Automatic checking of links
The GENUKI system selects every hour up to 1000 new or existing links to be checked. This is done by checking the GENUKI site or the remote sites and evaluating the HTTP response codes. Any response other than a normal response is logged by the system for subsequent reporting. There are various types of links analysed by this process:
- links internal to the page being checked
- links to another page within the GENUKI system
- links to a remote site outside the GENUKI system
Information available to a GENUKI Maintainer
Editing a page
When a maintainer edits a page they will see at the head of the page a list of its broken links. This is a useful reminder if you are editing the page for other reasons.
Profile: My errors
Within your profile when you are logged in you can access the "My Errors" page from the page menu bar.

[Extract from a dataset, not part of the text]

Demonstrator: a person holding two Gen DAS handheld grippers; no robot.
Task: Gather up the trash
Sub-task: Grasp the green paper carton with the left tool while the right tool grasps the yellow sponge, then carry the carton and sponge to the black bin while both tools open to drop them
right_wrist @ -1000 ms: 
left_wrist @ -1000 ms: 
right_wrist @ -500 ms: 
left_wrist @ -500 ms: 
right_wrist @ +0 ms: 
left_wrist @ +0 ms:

This will show a small table with a number of link errors in each section (usually County) that you maintain. Click on the number shown and you will be taken to the Broken Links report
For each broken link, the system lists:
- Section - This is the GENUKI section under which the page is maintained. This is normally a country or county.
- Node - This is the url of the page containing the broken link. If the GENUKI alias has not been set, the system will display the node number. The title of the page is also shown in brackets on the line below.

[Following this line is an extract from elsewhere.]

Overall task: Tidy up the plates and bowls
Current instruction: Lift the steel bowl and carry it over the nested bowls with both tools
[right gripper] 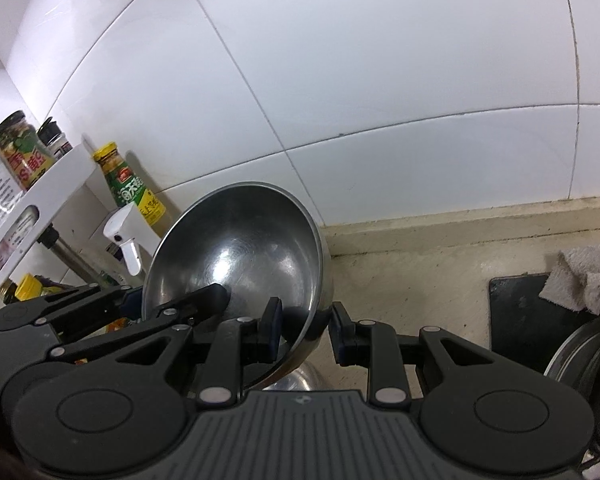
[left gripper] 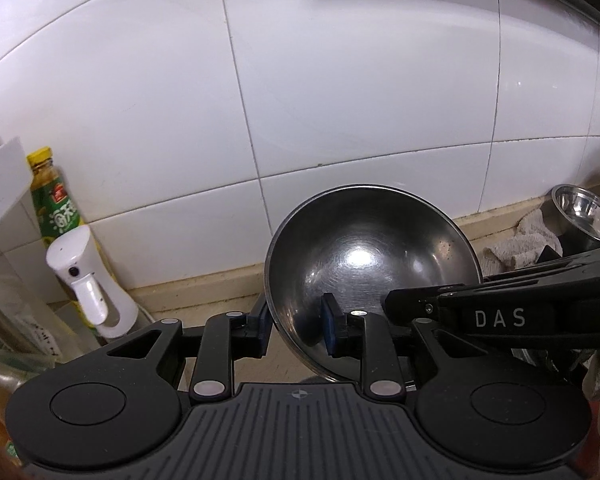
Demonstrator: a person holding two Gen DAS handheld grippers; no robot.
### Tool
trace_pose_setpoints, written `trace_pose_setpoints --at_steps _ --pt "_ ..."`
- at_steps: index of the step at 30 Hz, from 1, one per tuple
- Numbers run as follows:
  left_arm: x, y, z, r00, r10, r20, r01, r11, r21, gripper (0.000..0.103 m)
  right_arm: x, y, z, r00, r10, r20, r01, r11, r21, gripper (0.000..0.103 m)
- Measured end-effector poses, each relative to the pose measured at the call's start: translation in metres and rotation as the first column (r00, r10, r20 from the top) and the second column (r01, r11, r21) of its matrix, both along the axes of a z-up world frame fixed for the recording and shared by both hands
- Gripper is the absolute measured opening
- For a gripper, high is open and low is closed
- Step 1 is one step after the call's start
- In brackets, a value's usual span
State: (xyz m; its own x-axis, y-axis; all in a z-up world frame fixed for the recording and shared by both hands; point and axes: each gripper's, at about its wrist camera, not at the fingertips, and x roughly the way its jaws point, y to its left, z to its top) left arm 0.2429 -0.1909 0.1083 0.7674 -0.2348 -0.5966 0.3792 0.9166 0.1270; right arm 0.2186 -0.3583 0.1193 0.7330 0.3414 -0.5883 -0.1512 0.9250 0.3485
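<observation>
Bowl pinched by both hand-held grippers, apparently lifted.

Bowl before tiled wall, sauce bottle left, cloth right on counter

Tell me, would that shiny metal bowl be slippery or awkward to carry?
Probably slippery: the steel bowl looks polished, and the fingers pinch only its thin rim. It looks stiff and fairly light, with thin walls. Set down tilted as now, its rounded underside would likely rock.
</observation>
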Motion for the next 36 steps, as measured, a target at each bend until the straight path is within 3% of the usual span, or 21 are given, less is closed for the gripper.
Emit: trace_pose_setpoints --at_steps 16,36 --pt "-0.021 0.032 -0.009 1.0 0.0 -0.022 -0.001 1.0 -0.007 0.032 -0.022 0.029 -0.019 1.0 0.01 -0.021 -0.01 1.0 -0.013 0.023" --pt "-0.027 0.05 -0.044 0.992 -0.041 -0.119 0.041 0.999 -0.002 0.032 -0.035 0.05 -0.053 0.992 -0.027 -0.123 0.02 0.998 -0.055 0.023"
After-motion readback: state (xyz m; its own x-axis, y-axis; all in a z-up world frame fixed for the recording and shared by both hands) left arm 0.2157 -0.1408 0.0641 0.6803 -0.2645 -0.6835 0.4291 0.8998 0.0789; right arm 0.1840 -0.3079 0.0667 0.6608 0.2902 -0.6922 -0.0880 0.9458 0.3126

- Field Name - This is the field name containing the broken link.
- Broken Link - This is the url of the link that is broken. The visible text "fragment" containing the broken url is also shown in brackets on the line below.

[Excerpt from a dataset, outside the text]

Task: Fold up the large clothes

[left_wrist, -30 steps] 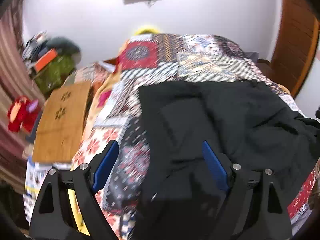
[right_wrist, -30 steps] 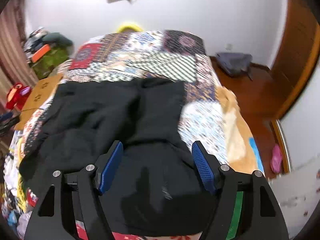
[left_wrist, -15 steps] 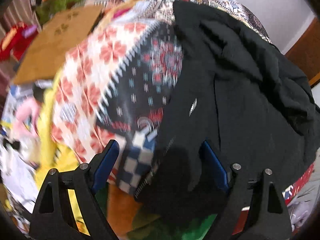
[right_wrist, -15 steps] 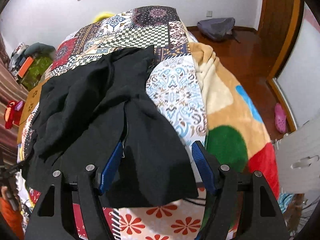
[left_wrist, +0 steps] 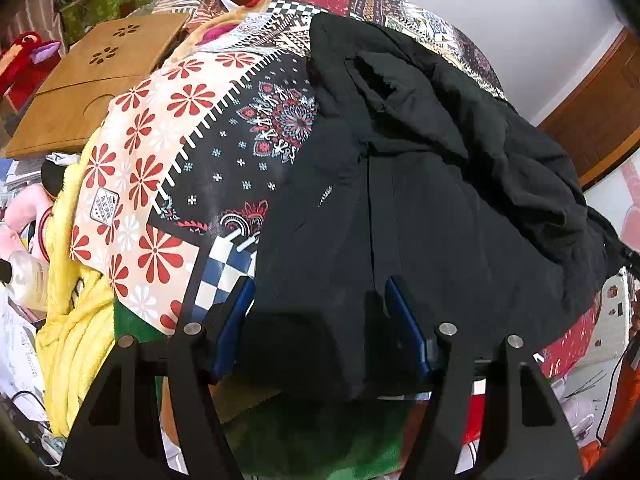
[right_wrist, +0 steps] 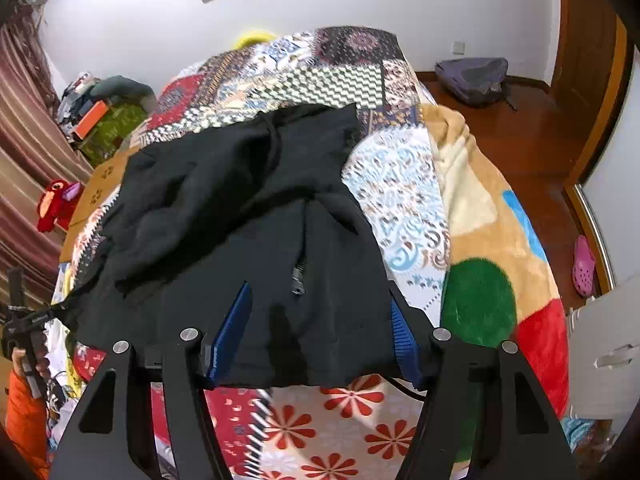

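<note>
A large black zip-up hooded jacket (left_wrist: 440, 184) lies rumpled on a bed with a patchwork quilt (left_wrist: 192, 128). In the left wrist view my left gripper (left_wrist: 320, 320) is open, its blue pads on either side of the jacket's near hem corner, which drapes between them. In the right wrist view the jacket (right_wrist: 248, 200) spreads across the quilt (right_wrist: 400, 200), zipper (right_wrist: 298, 276) facing me. My right gripper (right_wrist: 320, 328) is open, with its pads astride the hem at the bed's edge.
A wooden lap table (left_wrist: 96, 76), a red plush toy (left_wrist: 20, 60) and clutter stand left of the bed. A yellow blanket (left_wrist: 76, 320) hangs off the near-left side. A grey backpack (right_wrist: 472, 76) and a pink shoe (right_wrist: 584, 264) lie on the wooden floor at right.
Both grippers have dropped from above the jacket to its near hem at the bed's edge. The left jaws have narrowed somewhat around the fabric.
</note>
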`<state>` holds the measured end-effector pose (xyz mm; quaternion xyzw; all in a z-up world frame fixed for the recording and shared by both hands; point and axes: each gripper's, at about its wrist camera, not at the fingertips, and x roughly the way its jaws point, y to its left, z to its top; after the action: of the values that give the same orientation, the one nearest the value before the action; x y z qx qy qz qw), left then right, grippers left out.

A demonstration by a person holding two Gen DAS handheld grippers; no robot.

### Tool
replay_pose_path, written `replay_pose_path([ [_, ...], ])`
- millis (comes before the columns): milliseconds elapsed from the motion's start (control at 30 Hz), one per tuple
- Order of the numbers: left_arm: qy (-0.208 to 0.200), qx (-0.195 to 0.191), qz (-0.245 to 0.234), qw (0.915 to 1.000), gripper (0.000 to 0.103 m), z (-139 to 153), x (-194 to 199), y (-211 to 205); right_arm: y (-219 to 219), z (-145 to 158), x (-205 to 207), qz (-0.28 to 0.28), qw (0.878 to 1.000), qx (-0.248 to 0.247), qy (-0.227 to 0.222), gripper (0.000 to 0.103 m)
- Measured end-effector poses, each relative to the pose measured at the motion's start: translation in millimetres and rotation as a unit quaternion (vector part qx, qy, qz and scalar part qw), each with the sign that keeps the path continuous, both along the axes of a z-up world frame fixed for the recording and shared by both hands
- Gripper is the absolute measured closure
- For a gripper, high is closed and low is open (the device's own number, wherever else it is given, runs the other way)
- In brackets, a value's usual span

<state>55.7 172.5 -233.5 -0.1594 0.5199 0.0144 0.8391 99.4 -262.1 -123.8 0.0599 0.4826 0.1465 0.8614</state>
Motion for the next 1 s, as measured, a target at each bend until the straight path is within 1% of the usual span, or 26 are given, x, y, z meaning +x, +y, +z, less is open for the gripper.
replay_pose_path([
  [67, 0.020, -0.005, 0.005, 0.9998, 0.037, -11.3, 1.8, 2.7, -4.6, -14.5, 3.8, -0.007, 1.000, -0.006, 0.020, 0.045],
  [100, 0.027, -0.005, 0.005, 0.9996, 0.037, -15.9, 2.7, 4.2, -7.8, -21.4, 4.4, -0.008, 1.000, 0.000, 0.028, 0.045],
  [167, 0.031, 0.000, 0.000, 0.9995, 0.037, -23.1, 0.6, 0.3, -16.6, -30.4, 3.1, -0.017, 0.999, 0.034, 0.035, 0.046],
  [233, 0.031, 0.016, -0.006, 0.9994, 0.037, -21.8, -2.0, -6.7, -20.1, -30.8, 0.9, -0.023, 0.998, 0.051, 0.038, 0.053],
  [300, 0.034, 0.020, -0.009, 0.9992, 0.039, -19.8, -2.1, -11.4, -18.2, -26.5, -0.5, -0.026, 0.998, 0.042, 0.036, 0.073],
  [333, 0.033, 0.020, -0.011, 0.9992, 0.044, -17.7, -2.3, -13.1, -17.5, -24.4, -1.2, -0.027, 0.998, 0.037, 0.033, 0.079],
  [367, 0.031, 0.017, -0.014, 0.9993, 0.051, -16.0, -1.6, -14.9, -17.4, -21.7, -2.7, -0.029, 0.999, 0.038, 0.026, 0.082],
  [400, 0.029, 0.016, -0.017, 0.9993, 0.067, -13.2, -0.5, -16.7, -17.5, -19.3, -4.2, -0.030, 0.998, 0.045, 0.021, 0.085],
  [433, 0.025, 0.006, -0.021, 0.9995, 0.074, -8.7, -0.5, -17.5, -16.8, -15.8, -5.5, -0.030, 0.998, 0.051, 0.016, 0.086],
  [467, 0.021, 0.001, -0.020, 0.9996, 0.075, -5.3, 1.7, -17.0, -15.5, -13.7, -5.8, -0.030, 0.998, 0.051, 0.014, 0.087],
  [567, -0.003, -0.011, -0.015, 0.9998, 0.077, 12.9, 1.3, -13.9, -9.6, -0.4, -2.3, -0.021, 0.998, 0.059, -0.002, 0.089],
  [700, -0.053, -0.046, -0.015, 0.9974, 0.080, 53.9, 19.5, -9.9, 1.5, 27.7, 12.3, -0.001, 0.997, 0.076, -0.025, 0.090],
  [733, -0.069, -0.051, -0.020, 0.9961, 0.081, 69.0, 27.9, -10.1, 4.8, 34.8, 18.2, 0.006, 0.997, 0.077, -0.030, 0.091],
  [867, -0.106, -0.065, -0.033, 0.9917, 0.082, 110.1, 62.8, -5.0, 19.9, 57.7, 51.3, 0.025, 0.995, 0.079, -0.047, 0.091],
  [1000, -0.128, -0.056, -0.037, 0.9896, 0.083, 137.4, 104.9, -2.2, 35.7, 70.7, 91.8, 0.033, 0.995, 0.071, -0.061, 0.092],
])
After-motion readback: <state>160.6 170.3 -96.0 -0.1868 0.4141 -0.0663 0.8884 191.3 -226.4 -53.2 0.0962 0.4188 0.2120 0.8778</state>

- Int/Ext - some link issues are internal to GENUKI. The majority will be external
- Code - This is the Hypertext Status Code sent by the remote system when the link was checked. NB. Currently status codes of 200, 206, 302, and 304 are the only valid codes. All other codes are regarded as "broken". See below for a list of the more common error codes, and how to deal with them.
- Error - This is a description of the Hypertext Status Code explained above.
- Author - This is the name of the author of the page. This is normally the GENUKI maintainer for the page.
- Last Checked - This is the date and time that the link was last checked.
The final column on the Broken Links report contains a number of useful "operations" for the Maintainer to use:
- Edit node - this option allows the Maintainer to directly edit the node containing the broken link
- Recheck - this option submits the chosen link for re-checking at the next batch run
- Ignore link - this option allows the link to be transferred from the Broken Links report to the Ignored Links report (see section on "Ignored Links" below).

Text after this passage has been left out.